**WHAT NEEDS TO BE DONE:**
Look below for the line holding "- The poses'" and the line holding "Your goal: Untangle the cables". Transcribe exactly those lines and all lines between them, nothing more.

Excerpts from a dataset
========

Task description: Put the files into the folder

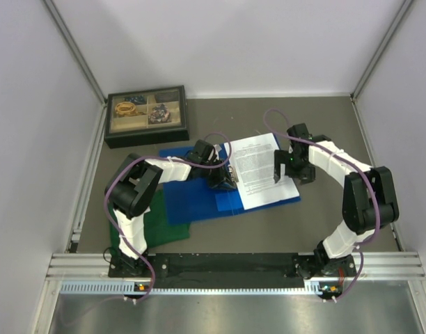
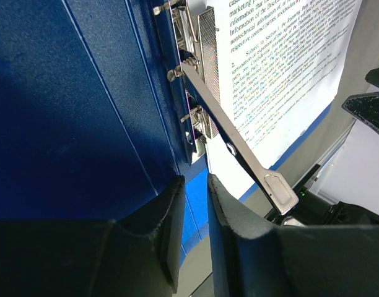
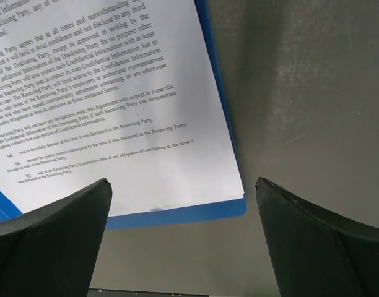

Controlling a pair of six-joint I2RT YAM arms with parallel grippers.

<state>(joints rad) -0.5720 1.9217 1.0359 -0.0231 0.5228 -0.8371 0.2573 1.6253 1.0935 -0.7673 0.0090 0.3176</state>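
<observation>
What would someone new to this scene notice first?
The bright blue plastic ring binder lies open at the centre of the table, with white printed paper sheets on its right half. The left gripper sits by the metal rings; the right gripper hangs wide open over a corner of the sheets.

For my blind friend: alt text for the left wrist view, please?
An open blue ring binder fills the view, its metal lever raised beside printed paper sheets; the left gripper, jaws narrowly parted, occupies the bottom.
</observation>
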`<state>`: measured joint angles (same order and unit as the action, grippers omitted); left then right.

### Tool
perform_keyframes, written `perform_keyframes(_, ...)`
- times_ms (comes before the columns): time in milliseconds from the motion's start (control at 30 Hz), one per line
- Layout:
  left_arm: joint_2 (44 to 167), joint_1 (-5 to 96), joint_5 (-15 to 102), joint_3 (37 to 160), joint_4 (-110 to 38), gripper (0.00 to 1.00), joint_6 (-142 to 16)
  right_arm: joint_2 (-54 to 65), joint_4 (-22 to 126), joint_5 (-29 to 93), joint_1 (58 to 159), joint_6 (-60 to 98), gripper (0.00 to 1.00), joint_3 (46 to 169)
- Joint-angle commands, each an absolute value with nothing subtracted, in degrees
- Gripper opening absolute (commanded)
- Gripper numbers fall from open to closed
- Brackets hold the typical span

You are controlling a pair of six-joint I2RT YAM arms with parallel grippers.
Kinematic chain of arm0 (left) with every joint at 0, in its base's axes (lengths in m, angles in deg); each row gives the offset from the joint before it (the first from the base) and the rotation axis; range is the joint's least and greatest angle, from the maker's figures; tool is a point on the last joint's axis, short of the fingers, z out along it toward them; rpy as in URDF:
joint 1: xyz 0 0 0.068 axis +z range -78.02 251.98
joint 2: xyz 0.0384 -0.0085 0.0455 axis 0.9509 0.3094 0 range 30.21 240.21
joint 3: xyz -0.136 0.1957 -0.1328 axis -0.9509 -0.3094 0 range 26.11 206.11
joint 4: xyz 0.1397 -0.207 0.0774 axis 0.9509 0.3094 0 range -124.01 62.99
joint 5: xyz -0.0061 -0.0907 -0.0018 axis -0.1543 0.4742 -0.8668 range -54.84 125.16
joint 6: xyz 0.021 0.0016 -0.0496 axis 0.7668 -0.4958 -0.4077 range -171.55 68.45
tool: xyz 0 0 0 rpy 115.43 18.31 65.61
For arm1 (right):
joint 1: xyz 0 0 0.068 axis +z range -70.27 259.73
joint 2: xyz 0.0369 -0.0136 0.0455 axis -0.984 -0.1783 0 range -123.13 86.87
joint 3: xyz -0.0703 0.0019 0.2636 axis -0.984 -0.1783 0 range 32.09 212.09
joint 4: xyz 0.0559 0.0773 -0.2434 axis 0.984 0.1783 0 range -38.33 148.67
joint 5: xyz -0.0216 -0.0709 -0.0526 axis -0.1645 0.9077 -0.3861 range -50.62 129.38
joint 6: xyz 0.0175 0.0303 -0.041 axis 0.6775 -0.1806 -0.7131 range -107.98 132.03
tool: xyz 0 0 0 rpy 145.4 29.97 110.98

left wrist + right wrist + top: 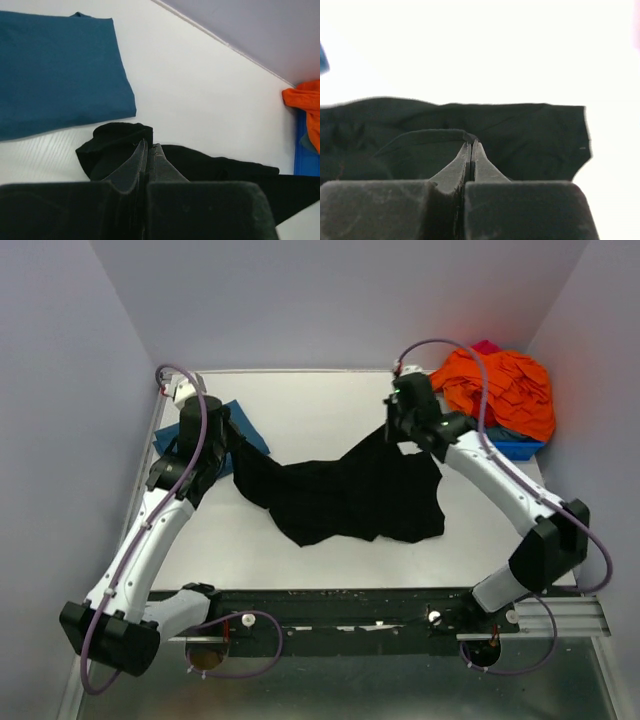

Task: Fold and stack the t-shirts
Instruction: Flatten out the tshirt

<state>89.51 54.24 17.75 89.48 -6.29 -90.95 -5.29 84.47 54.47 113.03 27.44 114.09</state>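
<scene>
A black t-shirt (350,495) hangs stretched between my two grippers above the middle of the table; no floral print shows. My left gripper (232,445) is shut on its left corner, and in the left wrist view (149,145) the jaws pinch black cloth (115,140). My right gripper (392,430) is shut on its upper right edge, and in the right wrist view (471,142) the jaws pinch a fold of the black shirt (520,135). A folded teal-blue t-shirt (245,425) lies flat at the back left, under my left arm; it also shows in the left wrist view (55,70).
An orange cloth pile (500,390) rests in a small blue bin (520,448) at the back right, with a bit of pink cloth (487,346) behind it. The bin's edge and orange cloth show in the left wrist view (305,105). Grey walls enclose the table.
</scene>
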Motion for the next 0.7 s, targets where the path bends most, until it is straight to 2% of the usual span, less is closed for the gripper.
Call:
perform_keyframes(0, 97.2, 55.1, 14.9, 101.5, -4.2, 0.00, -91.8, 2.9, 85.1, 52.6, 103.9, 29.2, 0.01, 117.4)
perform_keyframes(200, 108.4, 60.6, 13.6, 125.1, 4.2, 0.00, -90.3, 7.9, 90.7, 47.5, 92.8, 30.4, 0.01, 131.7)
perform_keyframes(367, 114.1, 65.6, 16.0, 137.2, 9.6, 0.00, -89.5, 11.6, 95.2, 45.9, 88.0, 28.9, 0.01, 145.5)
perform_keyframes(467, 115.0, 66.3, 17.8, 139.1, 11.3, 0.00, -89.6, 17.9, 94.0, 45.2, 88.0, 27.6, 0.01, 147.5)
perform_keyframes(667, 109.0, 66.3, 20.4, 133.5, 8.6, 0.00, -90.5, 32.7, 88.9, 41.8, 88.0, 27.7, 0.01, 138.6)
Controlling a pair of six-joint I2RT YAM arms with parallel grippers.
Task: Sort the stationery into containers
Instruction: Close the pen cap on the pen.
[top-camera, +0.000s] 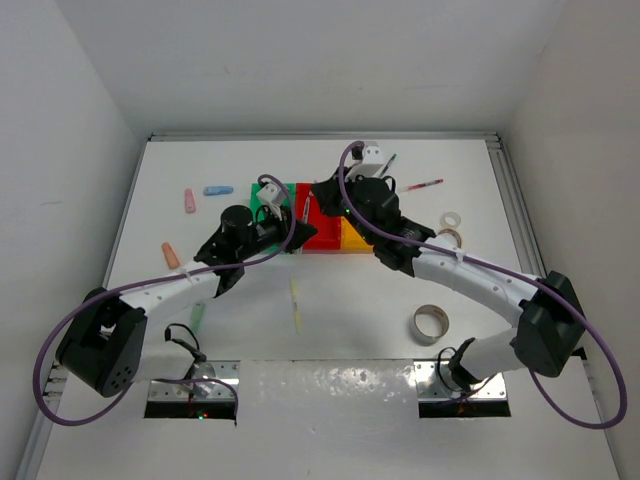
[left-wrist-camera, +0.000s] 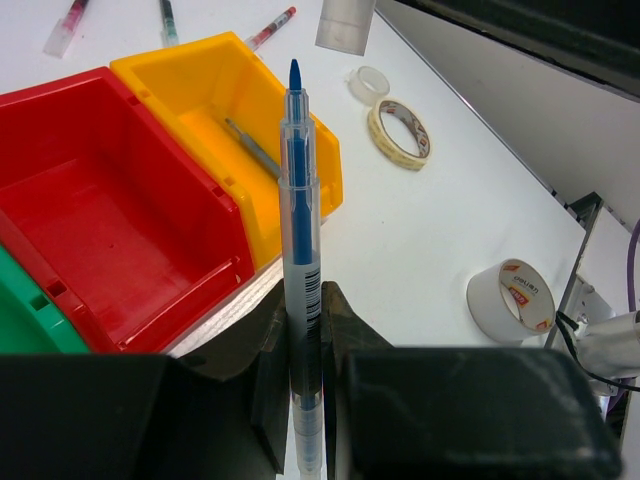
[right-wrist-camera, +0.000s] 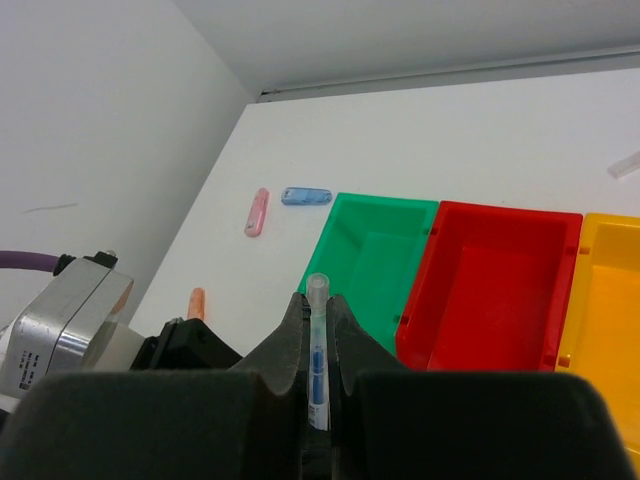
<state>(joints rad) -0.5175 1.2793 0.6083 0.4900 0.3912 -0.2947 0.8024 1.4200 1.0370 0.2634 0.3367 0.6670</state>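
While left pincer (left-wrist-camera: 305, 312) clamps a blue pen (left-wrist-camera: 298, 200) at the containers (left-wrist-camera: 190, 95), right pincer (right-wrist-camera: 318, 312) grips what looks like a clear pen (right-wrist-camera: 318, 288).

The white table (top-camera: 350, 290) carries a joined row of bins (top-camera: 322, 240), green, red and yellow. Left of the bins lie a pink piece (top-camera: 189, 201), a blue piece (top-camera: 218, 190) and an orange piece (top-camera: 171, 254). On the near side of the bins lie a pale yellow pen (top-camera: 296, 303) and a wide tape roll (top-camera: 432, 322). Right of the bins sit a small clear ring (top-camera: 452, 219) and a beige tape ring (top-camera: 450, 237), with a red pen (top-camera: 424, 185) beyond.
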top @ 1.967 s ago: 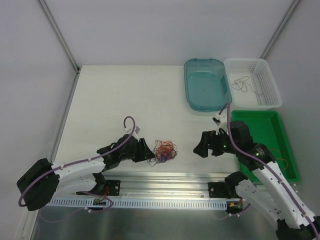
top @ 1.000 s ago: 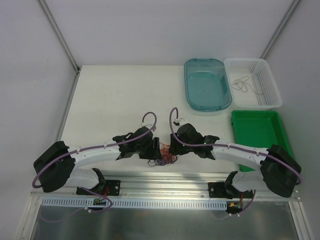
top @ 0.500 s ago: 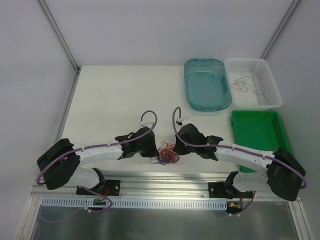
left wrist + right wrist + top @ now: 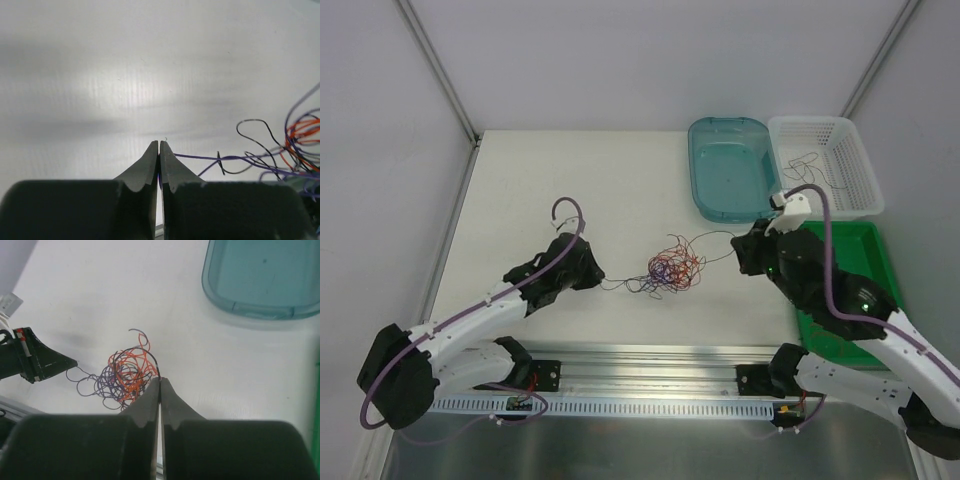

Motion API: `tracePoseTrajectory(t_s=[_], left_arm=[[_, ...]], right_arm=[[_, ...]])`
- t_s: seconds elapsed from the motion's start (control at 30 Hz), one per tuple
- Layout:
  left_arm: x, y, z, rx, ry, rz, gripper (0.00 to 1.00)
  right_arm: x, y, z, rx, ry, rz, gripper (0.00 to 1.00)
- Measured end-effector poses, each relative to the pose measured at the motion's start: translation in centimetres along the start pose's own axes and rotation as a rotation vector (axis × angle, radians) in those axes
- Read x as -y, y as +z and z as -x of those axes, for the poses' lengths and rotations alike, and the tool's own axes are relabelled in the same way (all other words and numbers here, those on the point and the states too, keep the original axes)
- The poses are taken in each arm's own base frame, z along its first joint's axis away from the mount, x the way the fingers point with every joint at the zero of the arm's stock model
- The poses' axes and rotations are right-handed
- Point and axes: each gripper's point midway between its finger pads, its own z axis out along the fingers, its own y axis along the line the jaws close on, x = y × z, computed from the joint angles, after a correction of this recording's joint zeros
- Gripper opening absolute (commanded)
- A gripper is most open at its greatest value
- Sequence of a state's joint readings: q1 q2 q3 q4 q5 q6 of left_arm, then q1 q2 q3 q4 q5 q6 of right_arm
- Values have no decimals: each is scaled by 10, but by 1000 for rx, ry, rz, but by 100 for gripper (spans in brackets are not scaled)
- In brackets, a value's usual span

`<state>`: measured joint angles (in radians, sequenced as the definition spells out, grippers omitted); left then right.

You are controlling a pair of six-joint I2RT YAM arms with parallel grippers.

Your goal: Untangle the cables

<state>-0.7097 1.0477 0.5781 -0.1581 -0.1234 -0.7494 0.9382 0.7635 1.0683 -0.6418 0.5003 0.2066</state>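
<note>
The cables: a loose knot of hair-thin red, orange, black and purple curls, lying midway along the front edge of the desk; left jaws closed on a purple strand; right jaws closed on a black one.

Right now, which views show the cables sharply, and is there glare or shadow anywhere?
Top external: even light, cables thin but readable. Left wrist: soft glare band and grey shadows across the table, left hand dark and soft. Right wrist: tangle fairly sharp, right hand dark too.
</note>
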Motion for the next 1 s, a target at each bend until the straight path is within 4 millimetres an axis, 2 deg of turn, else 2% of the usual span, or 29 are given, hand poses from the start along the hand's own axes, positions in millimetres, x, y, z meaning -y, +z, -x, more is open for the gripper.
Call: tracePoseTrajectory(t_s=[0.13,0.23,0.3,0.37,0.47,0.63,0.67,0.73,0.77,0.83,0.87,0.9,0.97,1.0], left_arm=[[-25,-9,18,49,-9,65,0],[-50,-14,30,73,-38,137,0],[-69,-18,37,89,-70,192,0],[-89,-22,44,108,-106,254,0],[-111,-29,50,131,-148,329,0],[-120,-33,48,124,-168,360,0],[-120,-33,47,120,-168,355,0],[-113,-32,45,104,-160,313,10],[-106,-31,43,90,-155,272,23],[-91,-33,39,75,-134,184,42],[-81,-35,38,69,-125,132,60],[-72,-38,37,70,-109,81,68],[-53,-43,35,66,-79,-10,77],[-42,-46,34,57,-60,-61,83]], right_arm=[[4,-35,41,102,-1,44,1],[2,-56,65,164,-11,95,1],[5,-65,74,197,-19,101,1],[12,-69,75,211,-18,78,1],[15,-68,68,195,-24,71,1],[2,-62,51,155,-27,147,1],[0,-58,47,141,-33,152,1],[-5,-47,35,84,-55,147,1],[-9,-36,27,38,-71,136,1],[-19,-9,3,-61,-99,111,1],[-22,9,-16,-124,-114,92,1],[-23,26,-40,-188,-128,68,3],[-10,51,-101,-338,-162,-3,12],[2,55,-130,-416,-181,-47,16]])
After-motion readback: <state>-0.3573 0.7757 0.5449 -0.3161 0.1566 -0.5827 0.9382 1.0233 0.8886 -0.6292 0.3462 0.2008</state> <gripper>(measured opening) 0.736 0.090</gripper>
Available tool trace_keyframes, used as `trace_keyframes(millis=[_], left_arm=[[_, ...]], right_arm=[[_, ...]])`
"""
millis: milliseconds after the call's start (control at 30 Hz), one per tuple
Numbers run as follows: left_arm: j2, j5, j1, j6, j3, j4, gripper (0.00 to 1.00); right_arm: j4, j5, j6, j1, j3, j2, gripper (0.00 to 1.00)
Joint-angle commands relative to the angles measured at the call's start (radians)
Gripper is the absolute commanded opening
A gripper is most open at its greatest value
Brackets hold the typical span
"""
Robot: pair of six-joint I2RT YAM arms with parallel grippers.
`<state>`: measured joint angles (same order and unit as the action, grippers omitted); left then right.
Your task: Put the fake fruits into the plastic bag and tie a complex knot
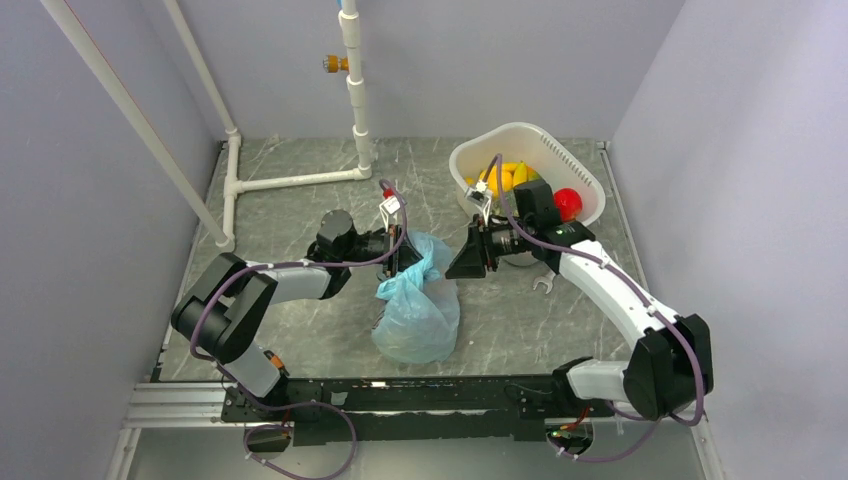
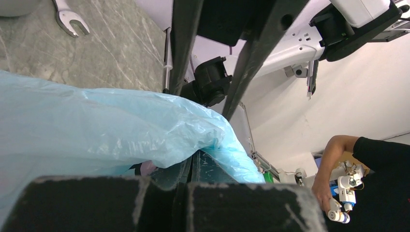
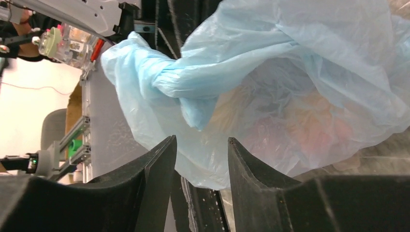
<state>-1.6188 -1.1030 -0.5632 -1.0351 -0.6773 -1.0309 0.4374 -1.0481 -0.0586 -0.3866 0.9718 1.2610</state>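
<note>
Grey marbled surface [image 1: 300, 215] runs between pale lilac walls, with a white pipe frame [image 1: 355, 110] at the back left. At its middle sits the plastic bag [image 1: 420, 315], between the two pincers. It is thin, crinkled, light-blue and translucent, bulging low and gathered narrow at the top. From the right wrist, blurred peach, orange and pink fake fruits [image 3: 314, 121] show through the film. A tight twist of film [image 3: 164, 79] stands out sideways there, with a pointed tail hanging below it. The left pincer [image 1: 403, 252] is pressed together on the bag's upper edge. The right pincer [image 3: 200, 140] is spread, just beside the bag, with nothing between its fingers. A white slotted basket [image 1: 560, 150] at the back right holds yellow fruits [image 1: 505, 178] and a red fruit [image 1: 567, 203]. A wrench [image 1: 543, 285] lies near the right arm.
</note>
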Motion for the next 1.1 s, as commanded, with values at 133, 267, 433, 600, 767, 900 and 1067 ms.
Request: trace_keyframes(millis=[133, 267, 433, 600, 767, 900, 1067], left_arm=[[0.004, -0.021, -0.007, 0.012, -0.049, -0.046, 0.00], [0.004, -0.022, -0.011, 0.027, -0.056, -0.029, 0.00], [-0.006, -0.024, -0.015, 0.023, -0.063, -0.034, 0.00], [-0.006, -0.027, -0.015, 0.031, -0.069, -0.019, 0.00], [0.015, -0.035, -0.010, 0.053, -0.055, 0.014, 0.06], [0.047, -0.042, 0.011, 0.077, -0.014, 0.048, 0.13], [0.038, -0.029, -0.003, 0.070, -0.035, 0.015, 0.01]], right_arm=[[-0.210, -0.053, -0.128, -0.004, -0.034, 0.061, 0.50], [-0.289, -0.090, -0.192, -0.005, -0.041, 0.084, 0.52], [-0.306, -0.102, -0.190, -0.014, -0.031, 0.108, 0.48], [-0.255, -0.142, -0.141, -0.015, -0.015, 0.117, 0.25], [-0.187, -0.151, -0.084, -0.010, -0.009, 0.103, 0.00], [-0.129, -0.138, -0.036, -0.001, -0.001, 0.096, 0.00], [-0.163, -0.140, -0.064, -0.002, -0.008, 0.097, 0.00]])
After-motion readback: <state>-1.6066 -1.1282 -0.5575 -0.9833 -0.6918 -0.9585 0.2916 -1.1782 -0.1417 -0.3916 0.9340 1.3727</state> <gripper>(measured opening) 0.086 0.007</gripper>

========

**OUTPUT:**
- The poses' axes and rotations are right-handed
- Point and axes: each gripper's point midway between its finger pads, its own z axis out along the fingers, its own y axis along the line the jaws close on, x = y × z, computed from the joint angles, after a correction of this recording's joint zeros
- Gripper opening absolute (commanded)
- A gripper is most open at its greatest value
- Sequence of a state's joint readings: q1 q2 q3 q4 q5 q6 of left_arm, then q1 q2 q3 q4 q5 q6 of right_arm
- Values have no decimals: each is scaled by 10, but by 1000 for rx, ry, rz, but by 100 for gripper (spans in brackets are not scaled)
- In brackets, a value's usual span

`<state>`: measured joint angles (in radians, sequenced as the definition spells out, grippers omitted); left then right.

You are controlling a pair of six-joint I2RT YAM arms with parallel grippers.

Your goal: Untangle the cables

That concludes the answer to the exercise.